ACİL Servisler: Türkiye’de Bekleme Süreleri Kısa, Acil Olmayan Başvurular Artıyor
Antalya’da düzenlenen Türkiye Acil Tıp Vakfı kongresinde, acil servislerdeki hasta yoğunluğu gündeme geldi. Türkiye Acil Tıp Vakfı Yönetim Kurulu Üyesi Doç. Dr. Semih Korkut, 2020 yılında acil servislere 140 milyondan fazla hasta başvurusu olduğunu belirtti. Bu rakam, Batı toplumlarıyla kıyaslandığında oldukça yüksek bir oran. Batı toplumlarında aile hekimine başvurular daha çok tercih edildiği için acil servis başvuruları daha az. Ayrıca Türkiye’de bekleme süreleri de Batı ülkelerine göre daha kısa. Avrupa’da minimum bekleme süresi 4 saat iken, bu süre 12 saate kadar uzayabiliyor. Ancak gerçekten acil olmayan bir durumda başvuran hastalar yüksek faturalarla karşılaşabiliyor. Türkiye için genel bir bekleme süresi vermek zor olsa da, bizim hastanemizde yoğun bir gününde bekleme süresi 20-25 dakika olarak belirlenmiştir. Kan tahlillerinin sonuçlanması ise yaklaşık olarak iki buçuk saat sürmektedir.
Doç. Dr. Semih Korkut ayrıca, bu yoğun başvuruları azaltabilmek için sağlık okuryazarlığını artırmamız gerektiğini vurguladı. Birkaç gündür dizi ağrıyan veya grip olan hastaların acil servise başvurmaması gerektiğinin farkında olmaları önemlidir.
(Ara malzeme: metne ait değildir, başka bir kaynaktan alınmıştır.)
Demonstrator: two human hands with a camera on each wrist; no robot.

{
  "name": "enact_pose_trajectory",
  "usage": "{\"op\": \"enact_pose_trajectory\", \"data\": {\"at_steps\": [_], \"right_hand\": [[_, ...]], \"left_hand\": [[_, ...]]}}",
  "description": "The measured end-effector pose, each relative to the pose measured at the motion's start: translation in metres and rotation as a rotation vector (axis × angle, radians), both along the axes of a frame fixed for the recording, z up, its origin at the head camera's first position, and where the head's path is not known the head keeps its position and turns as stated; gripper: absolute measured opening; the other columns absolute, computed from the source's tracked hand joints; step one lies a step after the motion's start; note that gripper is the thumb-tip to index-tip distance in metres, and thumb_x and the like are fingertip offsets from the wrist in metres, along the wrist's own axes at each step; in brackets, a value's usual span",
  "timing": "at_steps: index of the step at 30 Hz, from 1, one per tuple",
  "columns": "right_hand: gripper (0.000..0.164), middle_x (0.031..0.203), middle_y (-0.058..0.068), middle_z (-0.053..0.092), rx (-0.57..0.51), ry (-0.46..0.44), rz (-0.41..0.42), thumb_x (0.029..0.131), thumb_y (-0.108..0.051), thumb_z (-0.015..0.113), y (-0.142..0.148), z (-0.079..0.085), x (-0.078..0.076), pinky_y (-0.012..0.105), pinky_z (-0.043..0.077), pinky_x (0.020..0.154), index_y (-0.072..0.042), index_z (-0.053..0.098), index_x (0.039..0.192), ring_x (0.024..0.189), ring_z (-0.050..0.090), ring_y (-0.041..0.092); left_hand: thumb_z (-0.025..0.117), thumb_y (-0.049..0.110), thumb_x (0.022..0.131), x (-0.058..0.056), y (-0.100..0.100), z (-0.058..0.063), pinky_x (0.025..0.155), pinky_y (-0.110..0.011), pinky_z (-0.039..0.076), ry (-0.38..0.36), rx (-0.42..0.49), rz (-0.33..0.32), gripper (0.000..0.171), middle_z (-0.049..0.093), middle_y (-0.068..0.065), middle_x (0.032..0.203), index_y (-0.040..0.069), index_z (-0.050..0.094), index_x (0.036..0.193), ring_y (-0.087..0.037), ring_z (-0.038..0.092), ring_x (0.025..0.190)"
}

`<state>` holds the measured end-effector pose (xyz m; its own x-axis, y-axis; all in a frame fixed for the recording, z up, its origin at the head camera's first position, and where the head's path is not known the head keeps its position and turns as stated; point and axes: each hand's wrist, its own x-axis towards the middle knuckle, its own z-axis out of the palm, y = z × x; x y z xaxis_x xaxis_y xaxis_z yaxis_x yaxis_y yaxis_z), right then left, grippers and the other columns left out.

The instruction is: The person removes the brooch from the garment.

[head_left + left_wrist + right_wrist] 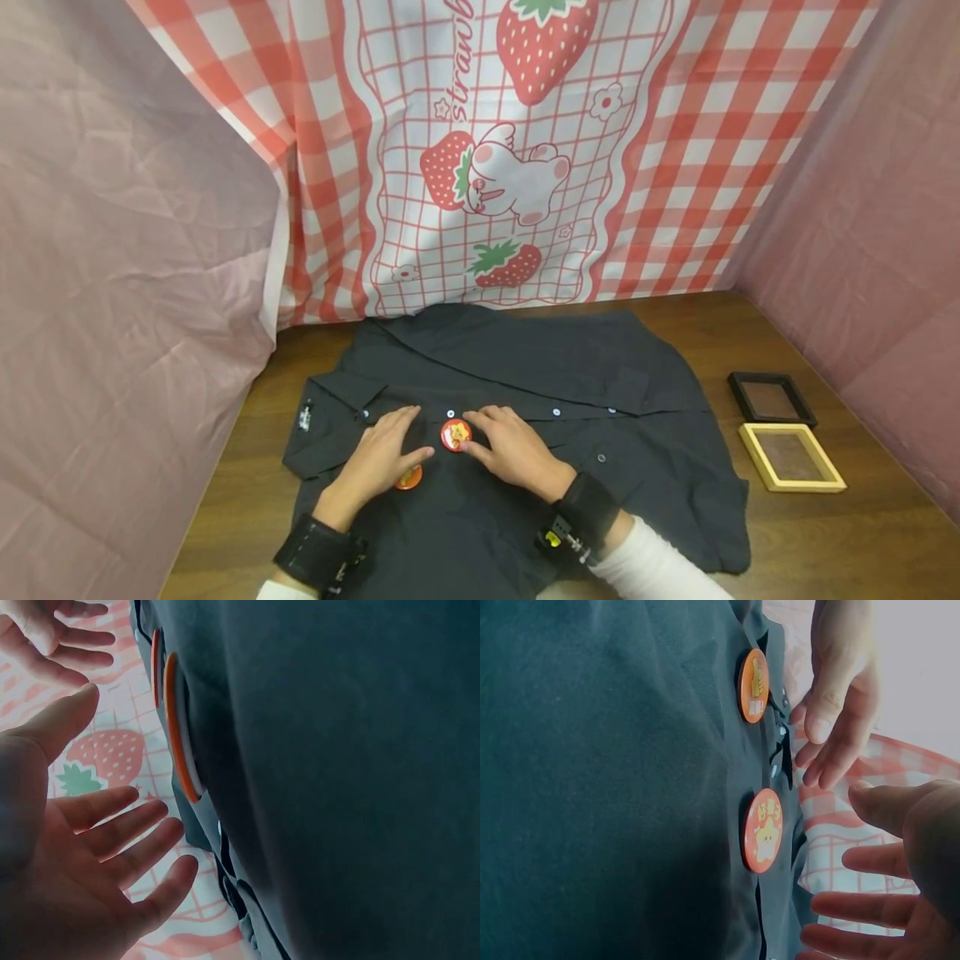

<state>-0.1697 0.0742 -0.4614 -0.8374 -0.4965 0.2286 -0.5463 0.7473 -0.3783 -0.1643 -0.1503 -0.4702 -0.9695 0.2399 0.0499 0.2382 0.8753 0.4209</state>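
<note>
A dark short-sleeved shirt (660, 475) lies spread across the wooden table, collar to the left, with small pale buttons along its front. Two round pin badges sit on it: a red one (763, 831) with a yellow star figure, and an orange one (754, 686) with a yellow thumbs-up. My left hand (377, 458) hovers over the shirt beside the orange badge, partly covering it in the head view. Just right of the red badge is my right hand (517, 447), fingers spread. Both wrist views show the hands raised off the cloth, holding nothing.
At the table's right side lie a black square frame (797, 408) and a light wooden frame (831, 485), close together. A red-checked strawberry cloth (675, 192) hangs behind the table. Pink curtains (862, 208) stand at both sides.
</note>
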Motion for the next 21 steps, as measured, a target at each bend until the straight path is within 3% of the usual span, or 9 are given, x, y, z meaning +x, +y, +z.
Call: {"op": "enact_pose_trajectory", "data": {"at_steps": [10, 21], "right_hand": [[0.041, 0.110, 0.007, 0.066, 0.033, 0.000, -0.001, 0.091, -0.035, 0.068, 0.000, -0.006, -0.004, 0.041, 0.052, 0.088, -0.010, 0.066, 0.123, 0.100, 0.061, 0.025], [0.040, 0.109, 0.007, 0.067, 0.048, 0.012, 0.000, 0.090, -0.035, 0.069, -0.001, -0.008, -0.005, 0.039, 0.052, 0.087, -0.009, 0.067, 0.120, 0.097, 0.062, 0.023]], "left_hand": [[0.074, 0.031, 0.086, -0.001, 0.006, -0.002, 0.100, -0.059, 0.042, 0.099, -0.026, -0.052, 0.059, 0.057, -0.018, 0.136, 0.000, 0.055, 0.133, -0.037, 0.051, 0.128], [0.072, 0.034, 0.088, 0.002, 0.017, 0.005, 0.099, -0.059, 0.043, 0.045, -0.112, -0.063, 0.054, 0.060, -0.016, 0.134, 0.002, 0.059, 0.130, -0.037, 0.053, 0.127]]}}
ABD’deki en büyük üniversite hastanesinin acil servis klinik şefine günde 2 bin 500 hasta başvurduğumuzu söylediğimizde, bu rakamı haftalık başvuru sayısı olarak algıladı. Ayrıca Avrupa ve ABD’de acil servise başvuran hastaların yüzde 5’i aslında acil müdahale gerektirmeyen “yeşil hasta” olarak nitelendirilirken, Türkiye’de bu oran yaklaşık olarak yüzde 25-30 civarındadır. Yani her 100 hastanın 30’u acil olmayan bir durumu mevcuttur.
Türkiye Acil Tıp Vakfı Başkanı Prof. Dr. Şahin Çolak ise, Batı ülkelerinde acile başvuran hastaların yüzde 5’inin acil müdahale gerektirmeyen hastalar olduğunu belirtti. Türkiye’de ise bu oranın yaklaşık olarak yüzde 30 olduğunu dile getirdi. Özetle, acil servislerin hasta yoğunluğu artarken, acil olmayan başvuruların oranı da artmaktadır.